Yeah to be honest. I would have waited six months for the Devil's Canyon CPU's this damn CPU get so hot, I literally wouldn't be able to operate it without a watercooler (though I might be able to if I delidded it and replaced the TIM, but I'll let my mom handle intel if this cpu dies due to heat). Other than that it's pretty much future proof for gaming, just needs a gpu upgrade along the line plus any replacement parts. I'm currently looking at cases and parts for my watercooling loop to help with temperatures in the room. I would like more monitors but that would require a better desk and I haven't found one so that'd probably require some fabrication.

Posted

The only time you'd need/want a sound card these days if probably if you were doing pro sort of video and or sound editing. The guy I know who's in a few bands has one for his sound engineering.

  • 2 weeks later...
Posted

I'm currently looking at cases and parts for my watercooling loop to help with temperatures in the room.

That would be the miracle cooler ;)

The heat always has to go somewhere. Unless you build the radiator into the wall (a friend of mine is actually planning to do this), the heat will stay in the room. You could get air condition for the room though.

 

Since you seem to be ok with spending a lot of money on parts, I would also suggest an intel 750 ssd (pcie 3.0 version). That thing is a beast.

Posted

Well aren't you prickly and assumptive. The room (as well as the entire house) IS already air conditioned. I was in fact planning on piping the water outside to an exterior mounted radiator setup (in a similar manner to Linus Tech Tips but on a much smaller scale and with insulated pipes) because 34C in an air conditioned room is unacceptable. However, I think I'll have to content myself with the case and radiator upgrade to help achieve a better OC and quieter (and add my gpu to the loop) due to an electrical fire in one of my walls (I'm convinced it's the internet companies fault as the last time that wall was opened was when they were upgrading the line) that I fortunately caught in time and having to replace one of my AC units.

Posted

Well aren't you prickly and assumptive.

 

I'm not really sure what prickly means since I'm not a native speaker. But you would not be the first person to assume water cooling helps with room temperatures because it's 'cooler', your comment just looked like you do.

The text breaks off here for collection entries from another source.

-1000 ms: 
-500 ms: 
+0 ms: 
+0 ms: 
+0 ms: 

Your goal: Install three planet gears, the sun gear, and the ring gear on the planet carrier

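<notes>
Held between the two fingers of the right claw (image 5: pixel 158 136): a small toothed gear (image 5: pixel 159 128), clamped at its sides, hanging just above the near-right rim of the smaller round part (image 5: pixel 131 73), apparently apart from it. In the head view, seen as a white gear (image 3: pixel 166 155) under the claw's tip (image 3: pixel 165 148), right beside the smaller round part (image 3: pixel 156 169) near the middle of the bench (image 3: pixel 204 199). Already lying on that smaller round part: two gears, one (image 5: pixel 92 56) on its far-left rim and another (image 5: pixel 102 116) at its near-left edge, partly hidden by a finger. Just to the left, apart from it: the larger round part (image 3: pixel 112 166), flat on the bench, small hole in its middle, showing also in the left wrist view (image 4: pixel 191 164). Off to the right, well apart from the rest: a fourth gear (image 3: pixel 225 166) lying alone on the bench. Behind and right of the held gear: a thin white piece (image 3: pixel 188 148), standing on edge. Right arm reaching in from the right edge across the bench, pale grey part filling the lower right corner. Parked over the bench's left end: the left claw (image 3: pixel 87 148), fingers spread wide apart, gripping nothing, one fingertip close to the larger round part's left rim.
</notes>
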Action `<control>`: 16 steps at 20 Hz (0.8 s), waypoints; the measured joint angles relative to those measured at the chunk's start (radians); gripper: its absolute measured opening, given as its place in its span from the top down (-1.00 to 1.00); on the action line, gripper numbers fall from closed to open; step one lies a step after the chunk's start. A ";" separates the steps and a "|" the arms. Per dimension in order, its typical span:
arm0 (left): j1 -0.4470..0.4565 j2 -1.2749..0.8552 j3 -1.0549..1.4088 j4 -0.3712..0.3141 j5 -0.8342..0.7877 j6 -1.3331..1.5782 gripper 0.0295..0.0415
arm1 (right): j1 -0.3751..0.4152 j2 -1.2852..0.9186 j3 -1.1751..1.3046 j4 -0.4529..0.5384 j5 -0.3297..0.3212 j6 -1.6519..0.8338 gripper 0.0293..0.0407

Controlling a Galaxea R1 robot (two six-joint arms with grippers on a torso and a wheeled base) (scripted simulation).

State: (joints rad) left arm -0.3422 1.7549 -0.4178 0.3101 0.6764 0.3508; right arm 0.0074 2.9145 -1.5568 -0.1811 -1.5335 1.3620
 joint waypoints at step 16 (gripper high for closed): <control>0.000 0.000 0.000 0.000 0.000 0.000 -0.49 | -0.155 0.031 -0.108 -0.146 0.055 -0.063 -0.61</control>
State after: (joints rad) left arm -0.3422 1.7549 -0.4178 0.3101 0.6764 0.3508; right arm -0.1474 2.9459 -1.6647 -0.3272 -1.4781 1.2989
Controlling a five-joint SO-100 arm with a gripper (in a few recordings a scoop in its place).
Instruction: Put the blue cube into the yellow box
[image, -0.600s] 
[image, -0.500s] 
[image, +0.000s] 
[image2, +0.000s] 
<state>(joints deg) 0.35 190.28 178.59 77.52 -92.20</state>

On a second read 'being ok with spending a lot of money on parts' is poorly worded, I meant you seem to be into high end builds. The 750 series SSDs certainly are expensive but SSD performance is still something your system experience might benefit from.

Water cooling performance is very much tied to volume throughput, a parallel setup for all the blocks (always put pumps in line) is desirable. Since most waterblocks have different resistances you would have to adjust the flow with screws, e.g. while monitoring temps on your running system.